▸ WHAT YOU ARE ASKED TO DO:
Copy everything in the data below exactly except the pictures.

__________

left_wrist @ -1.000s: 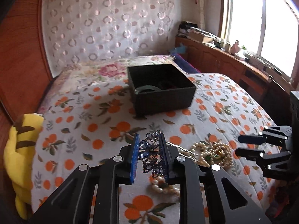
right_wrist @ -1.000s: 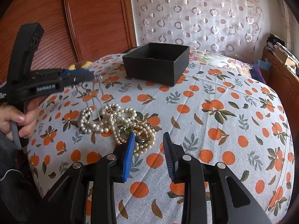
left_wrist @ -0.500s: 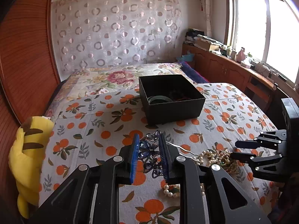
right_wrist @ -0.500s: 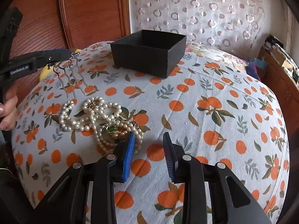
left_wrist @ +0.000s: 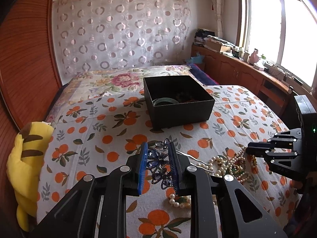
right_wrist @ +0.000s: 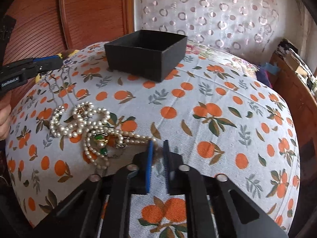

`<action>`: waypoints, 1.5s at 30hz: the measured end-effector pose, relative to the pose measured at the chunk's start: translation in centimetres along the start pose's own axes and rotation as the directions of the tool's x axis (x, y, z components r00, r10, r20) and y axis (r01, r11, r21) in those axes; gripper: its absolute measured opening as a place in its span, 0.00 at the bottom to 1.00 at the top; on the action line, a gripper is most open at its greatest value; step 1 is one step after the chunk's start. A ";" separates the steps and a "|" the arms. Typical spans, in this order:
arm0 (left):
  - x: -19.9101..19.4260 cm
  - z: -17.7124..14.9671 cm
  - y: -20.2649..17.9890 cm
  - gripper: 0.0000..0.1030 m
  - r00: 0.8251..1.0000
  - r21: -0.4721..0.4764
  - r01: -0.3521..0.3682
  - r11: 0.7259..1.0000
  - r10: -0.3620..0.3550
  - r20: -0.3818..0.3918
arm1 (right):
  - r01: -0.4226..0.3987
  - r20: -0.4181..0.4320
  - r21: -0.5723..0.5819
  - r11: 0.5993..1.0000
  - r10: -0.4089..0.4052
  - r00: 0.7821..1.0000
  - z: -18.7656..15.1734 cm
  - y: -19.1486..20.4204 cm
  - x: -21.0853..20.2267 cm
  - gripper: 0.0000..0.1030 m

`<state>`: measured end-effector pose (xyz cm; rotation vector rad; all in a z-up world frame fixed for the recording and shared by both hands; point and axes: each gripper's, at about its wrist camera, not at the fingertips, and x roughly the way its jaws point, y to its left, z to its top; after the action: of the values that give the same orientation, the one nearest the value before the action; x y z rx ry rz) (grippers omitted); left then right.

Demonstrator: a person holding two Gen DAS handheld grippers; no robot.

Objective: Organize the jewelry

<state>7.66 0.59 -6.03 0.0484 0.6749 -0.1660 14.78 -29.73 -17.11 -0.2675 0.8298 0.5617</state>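
Note:
My left gripper (left_wrist: 158, 154) is shut on a blue jewelled hair comb (left_wrist: 157, 163) and holds it above the bed, short of the black box (left_wrist: 178, 101). The box holds a green bangle (left_wrist: 165, 101) and dark beads. A pile of pearl necklaces (right_wrist: 93, 127) with green stones lies on the bedspread. My right gripper (right_wrist: 158, 148) has narrowed around the right end of a pearl strand (right_wrist: 146, 138) at the pile's edge. The left gripper (right_wrist: 45, 64) shows in the right wrist view, comb prongs hanging from it.
The orange-print bedspread (right_wrist: 218, 119) covers the bed. A yellow plush toy (left_wrist: 25, 158) lies at the left edge by the wooden headboard (left_wrist: 23, 59). A wooden cabinet (left_wrist: 247, 75) with clutter runs under the window on the right.
My left gripper lifted the comb and moved toward the box. My right gripper came down to the pearl pile and its jaws narrowed around a strand end.

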 end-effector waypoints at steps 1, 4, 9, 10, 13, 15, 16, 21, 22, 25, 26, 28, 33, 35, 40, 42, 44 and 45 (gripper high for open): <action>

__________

▸ RESULT FOR THIS EXERCISE:
left_wrist @ -1.000s: 
right_wrist @ -1.000s: 
left_wrist @ -0.500s: 
right_wrist @ -0.500s: 
left_wrist @ +0.000s: 
right_wrist @ +0.000s: 

`<action>`: waypoints, 1.5s at 30hz: the measured end-effector pose, relative to the pose measured at the chunk's start: translation in centimetres along the start pose's own axes and rotation as the directions of the tool's x axis (x, y, z components r00, r10, r20) and y axis (r01, r11, r21) in those axes; gripper: its absolute measured opening as a place in its span, 0.00 at the bottom to 1.00 at the top; on the action line, a gripper is most open at its greatest value; step 1 is one step after the chunk's start. A ";" separates the steps and a "|" the arms. Typical spans, in this order:
arm0 (left):
  - x: -19.9101..19.4260 cm
  - z: -17.7124..14.9671 cm
  - y: -20.2649..17.9890 cm
  - gripper: 0.0000..0.1030 m
  - r00: 0.8251..1.0000
  - r21: -0.4721..0.4764
  - r01: -0.3521..0.3682
  - r11: 0.7259..1.0000
  - r10: -0.3620..0.3550
  - r20: -0.3818..0.3918
arm1 (right):
  - r01: -0.4226..0.3987
  - r20: -0.4181..0.4320
  - r21: -0.5723..0.5819
  - r11: 0.5993..1.0000
  - r10: -0.4089..0.4052
  - r00: 0.7821..1.0000
  - z: -18.7656..15.1734 cm
  - y: -19.1486..20.4204 cm
  - x: -21.0853..20.2267 cm
  - gripper: 0.0000..0.1030 m

`<state>`: measured end-effector pose (xyz cm; rotation vector rad; all in a z-up world frame fixed for the recording and shared by both hands; point and axes: each gripper's, at about its wrist camera, not at the fingertips, and x roughly the way its jaws point, y to its left, z to its top; after the action: of the values that give the same orientation, the one nearest the value before the action; x y z rx ry rz) (grippers omitted); left then right.

Demonstrator: a person holding two Gen DAS handheld grippers; no robot.

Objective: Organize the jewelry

<state>7.66 0.59 -6.03 0.0484 0.6749 -0.1660 14.78 -29.73 -17.11 -0.2675 0.8298 0.5617</state>
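Note:
My left gripper (left_wrist: 158, 154) is shut on a blue jewelled hair comb (left_wrist: 157, 163) and holds it above the bed, short of the black box (left_wrist: 178, 101). The box holds a green bangle (left_wrist: 165, 101) and dark beads. A pile of pearl necklaces (right_wrist: 93, 127) with green stones lies on the bedspread. My right gripper (right_wrist: 158, 148) has narrowed around the right end of a pearl strand (right_wrist: 146, 138) at the pile's edge. The left gripper (right_wrist: 45, 64) shows in the right wrist view, comb prongs hanging from it.
The orange-print bedspread (right_wrist: 218, 119) covers the bed. A yellow plush toy (left_wrist: 25, 158) lies at the left edge by the wooden headboard (left_wrist: 23, 59). A wooden cabinet (left_wrist: 247, 75) with clutter runs under the window on the right.
My left gripper lifted the comb and moved toward the box. My right gripper came down to the pearl pile and its jaws narrowed around a strand end.
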
 end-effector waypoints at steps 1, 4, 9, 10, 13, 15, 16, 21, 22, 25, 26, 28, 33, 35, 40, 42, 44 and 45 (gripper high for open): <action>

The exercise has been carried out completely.